Sixteenth Sunday of the Year

Sixteenth Sunday of the Year

Sunday 16B, 18th July 2021

In the cool of this church we find rest from the heat. We’ve just heard one of our most oft quoted psalms – The Lord is My Shepherd – with ‘Even though I walk through the valley of the shadow of deep darkness (or death) I fear no evil: for thou art with me; thy rod and thy staff, they comfort me,’ to use the Revised Standard Version, or the Really Safe Version as some say, but which highlights our forever situation as creatures always in danger of death. On Monday, we’re being invited to ignore this reality to some degree – to kid ourselves that we now have greater freedom in respect of Covid – double-jabbed and ready for everything – except, that is, the ill and the vulnerable and the unvaccinated, which is still, of course, not only true of many here in this country but of the rest of the world. In the past, we might have castigated religious figures who ignored the science but today it’s a secular figure ignoring our religious need – that is our need to love and care for one another as the shepherd cares for his flock. So Jeremiah’s warning about the dire quality of the leaders of his day is also a perennial one, as also is its search for a saviour figure – one with integrity. And this is what the people are seeking in today’s gospel passage as they rush from one shore to another of the Sea of Galilee: someone who cares for them at whatever cost. And it’s a great learning episode for his disciples who’ve been out preaching and teaching and healing and are now in need of rest, and  are expecting it as Jesus is expecting time with them, too, far away from the crowds and their neediness. And the lesson for the disciples and, perhaps for Jesus, is that compassion trumps everything and that although we might think of ourselves as spent and exhausted and in need of recuperation, God’s grace trumps everything, too. So, instead of turning the crowds away, Jesus sets out to teach them –  plugging in to God’s inexhaustible love, one might say, in order to do so. This may have surprised himself as much as his disciples, we don’t know, but it exemplifies that ‘going the extra mile’ that characterises God’s love. That love which will carry Christ, which will carry God, to the cross itself. Of course there is a need for rest, but God will take care of that, often in surprising ways, and assuredly through the agency of one another: that mutual love and obedience so often stressed in the Rule of St Benedict so that no one has a cause for grumbling.

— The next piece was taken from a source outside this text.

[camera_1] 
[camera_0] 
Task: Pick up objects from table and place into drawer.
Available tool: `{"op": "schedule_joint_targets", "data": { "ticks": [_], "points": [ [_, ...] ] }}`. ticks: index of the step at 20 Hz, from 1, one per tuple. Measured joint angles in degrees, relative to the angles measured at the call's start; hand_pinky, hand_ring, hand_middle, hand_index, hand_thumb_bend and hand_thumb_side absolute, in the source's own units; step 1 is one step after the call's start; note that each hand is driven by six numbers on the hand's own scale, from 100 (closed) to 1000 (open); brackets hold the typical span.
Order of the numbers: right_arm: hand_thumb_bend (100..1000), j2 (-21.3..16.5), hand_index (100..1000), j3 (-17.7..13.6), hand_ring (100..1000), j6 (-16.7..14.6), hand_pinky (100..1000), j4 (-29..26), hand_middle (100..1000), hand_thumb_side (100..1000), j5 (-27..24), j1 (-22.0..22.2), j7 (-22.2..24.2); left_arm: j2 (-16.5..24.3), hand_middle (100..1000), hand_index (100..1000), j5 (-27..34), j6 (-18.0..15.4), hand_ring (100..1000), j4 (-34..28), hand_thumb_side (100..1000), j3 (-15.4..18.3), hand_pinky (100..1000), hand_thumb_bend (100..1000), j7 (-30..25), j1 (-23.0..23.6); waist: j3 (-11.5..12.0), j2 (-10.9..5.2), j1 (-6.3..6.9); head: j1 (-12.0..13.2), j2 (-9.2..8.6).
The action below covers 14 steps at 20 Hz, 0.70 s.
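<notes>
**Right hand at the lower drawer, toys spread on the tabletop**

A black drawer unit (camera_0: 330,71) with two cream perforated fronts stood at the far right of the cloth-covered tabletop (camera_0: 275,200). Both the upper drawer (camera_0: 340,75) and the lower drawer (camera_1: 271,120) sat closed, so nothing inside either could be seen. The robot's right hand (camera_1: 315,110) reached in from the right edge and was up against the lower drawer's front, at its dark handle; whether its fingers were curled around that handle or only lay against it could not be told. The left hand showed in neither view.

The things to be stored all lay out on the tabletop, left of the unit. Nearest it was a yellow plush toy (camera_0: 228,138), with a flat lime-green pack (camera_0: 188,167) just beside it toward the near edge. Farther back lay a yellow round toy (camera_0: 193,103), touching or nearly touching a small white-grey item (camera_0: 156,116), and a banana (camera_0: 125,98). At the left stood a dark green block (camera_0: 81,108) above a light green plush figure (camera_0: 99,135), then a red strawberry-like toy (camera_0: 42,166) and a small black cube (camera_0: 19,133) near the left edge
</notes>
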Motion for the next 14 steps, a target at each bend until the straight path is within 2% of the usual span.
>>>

Stepping into this flow of God’s love will be exemplified next week in the feeding of this crowd at the end of the day which ends with Jesus escaping back to the hills to be by himself. So there is a time for ministry and a time for rest and this is exemplified for us here in the coolness of this church and the contrast with the heat outside and the warning of the peril now facing all of us because of the change in climate we have brought on ourselves with Covid but a stalking horse for this much greater danger, and a reminder of our perennial need for salvation, for a saviour-figure that is, who will provide comfort for us in this valley of the shadow of death.